Tygodnik Podhalański, 26 listopada 2015

 

Tutaj skan artykułu

Inne komentarze w Tygodniku Podhalańskim (2015)

Maciej Pinkwart

Uchodźstwo

 

W pierwszej połowie lat 70. Warszawę opanowała plaga gitowców. Bandy z żyletkami w rękach terroryzowały dzieci wymuszając okup, napadały samotnych przechodniów, znęcały się nad każdym słabszym czy wyglądającym inaczej. Miałem małe dziecko. Nie miałem mieszkania, coraz trudniej było dociągnąć od pierwszego do pierwszego, w dodatku coraz częściej były kłopoty z cenzurą i redaktorami. Coraz wyraźniej czułem, że czeka mnie nie marsz w świetlaną przyszłość, tylko dreptanie w miejscu w grząskiej mazi. Bo życie w PRL-u dla szarego obywatela to nie była heroiczna walka z opresyjnym reżimem i podkładanie bomb pod pomniki Lenina, tylko poszukiwanie sposobu na zachowanie normalności wśród powszechnego zidiocenia. Często pomagało poczucie humoru i jeszcze ważniejsze poczucie wspólnoty. Ale zintegrowana agresja chamstwa, braku perspektyw i ciągłych prób likwidacji wszelkiego indywidualizmu w pewnym momencie nie dały się już wytrzymać. Postanowiłem zostać uchodźcą. Jak tylu przede mną, jak tylu po mnie. Wyemigrowałem do Zakopanego.

Przez mroki średniowiecza wędrowali na południe mieszkańcy przeludnionej Małopolski północnej, by znaleźć bezpieczne miejsce do życia na Podhalu. Z południa przybywali Sasi spiscy, Madziarowie, Rusini. Po wiekach przywędrowali Wołosi, przynosząc zapach oscypków i dźwięk trombit. Z zachodu ciągnęli francuscy i niemieccy zakonnicy. Uchodźcy na Podhalu karczowali lasy i zakładali pierwsze wsie na polanach kopanych. Aż kiedyś Kopane na Ustupie się przeludniło i uchodźcy poszli dalej na południe, osiadając za kopanem. Uchodzili z zadymionych miast suchotnicy, uciekali od biurowej nudy miłośnicy Tatr, znajdowali azyl skopani przez życie frustraci i mężowie opatrznościowi. Aż do momentu, kiedy w czasie jakiejś kampanii wyborczej na budynku toalety miejskiej pojawił się anonimowy napis: Zakopane dla górali! Obok ktoś, także anonimowy, w bezsilnym proteście wydrapał: Ten sracz jest nasz!

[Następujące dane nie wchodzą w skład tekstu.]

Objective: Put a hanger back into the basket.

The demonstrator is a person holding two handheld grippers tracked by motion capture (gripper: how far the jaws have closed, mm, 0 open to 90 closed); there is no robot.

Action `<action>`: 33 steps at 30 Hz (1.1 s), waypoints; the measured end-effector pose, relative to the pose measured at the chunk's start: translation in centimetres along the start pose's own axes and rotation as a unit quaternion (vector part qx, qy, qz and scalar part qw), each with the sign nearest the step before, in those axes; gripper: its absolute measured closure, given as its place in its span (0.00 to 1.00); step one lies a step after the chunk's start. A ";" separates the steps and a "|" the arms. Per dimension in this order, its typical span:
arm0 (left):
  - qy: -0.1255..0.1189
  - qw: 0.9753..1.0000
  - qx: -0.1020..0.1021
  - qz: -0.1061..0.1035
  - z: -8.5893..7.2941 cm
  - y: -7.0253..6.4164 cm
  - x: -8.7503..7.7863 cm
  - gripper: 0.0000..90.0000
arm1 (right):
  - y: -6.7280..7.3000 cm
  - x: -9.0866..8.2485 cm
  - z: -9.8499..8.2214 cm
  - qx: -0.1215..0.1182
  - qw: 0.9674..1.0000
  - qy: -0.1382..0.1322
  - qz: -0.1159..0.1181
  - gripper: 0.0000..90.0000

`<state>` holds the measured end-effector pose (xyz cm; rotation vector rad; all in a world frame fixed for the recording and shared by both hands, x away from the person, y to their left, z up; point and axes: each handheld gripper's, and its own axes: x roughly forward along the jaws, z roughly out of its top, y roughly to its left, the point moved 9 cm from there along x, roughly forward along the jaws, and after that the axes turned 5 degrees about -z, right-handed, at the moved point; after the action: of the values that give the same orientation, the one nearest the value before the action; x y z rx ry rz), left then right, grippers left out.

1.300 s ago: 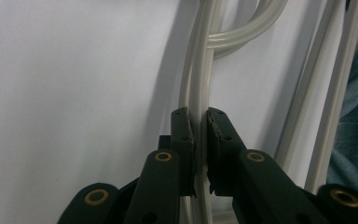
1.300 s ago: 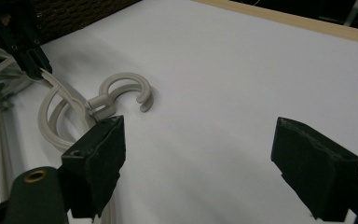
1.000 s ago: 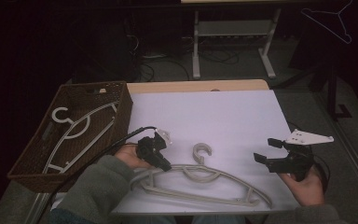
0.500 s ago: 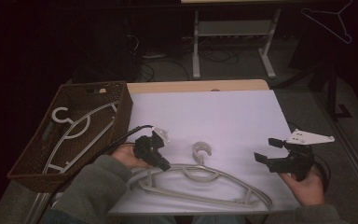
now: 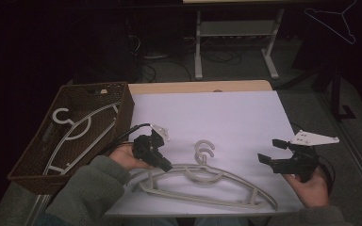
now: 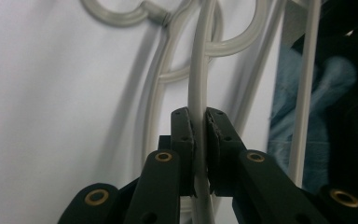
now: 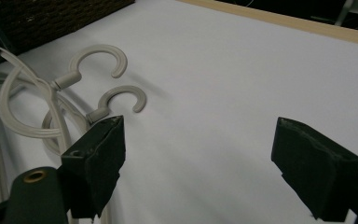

Historia świata to dzieje uchodźców i imigrantów. Uchodźca z ojczyzny swojej Litwy tylko przejechał przez ziemie polskie emigrując do Paryża, gdzie został największym polskim poetą. Uchodźca z francuskiej wioski Marainville-sur-Madon osiadł w Warszawie i został ojcem największego polskiego kompozytora, który zrobił karierę po reemigracji do Francji. Dawno temu Słowianie znad Dniepru uchodzili do środkowej Europy. Uchodźcami z Rusi Kijowskiej byli Polanie… Z pamirskiego płaskowyżu emigrowali na zachód i południe indoeuropejczycy… Uchodźcami z Islandii byli pierwsi wikingowie, osiedli na wybrzeżu amerykańskiej Nowej Fundlandii, a także pasażerowie statku Mayflower, których potomkowie utworzyli Stany Zjednoczone – państwo imigrantów. Imigrantami byli potomkowie pramatki Lucy, którzy wędrowali przez Bliski Wschód do Eurazji. Koniec końców, w Raju też nie udało się zostać na zawsze…

Mimo tego, nikt nie przeczy, że od pewnego czasu Podhale jest głównym ośrodkiem prawdziwej polskości. Choć jego dzieje to niekończąca się historia uchodźstwa.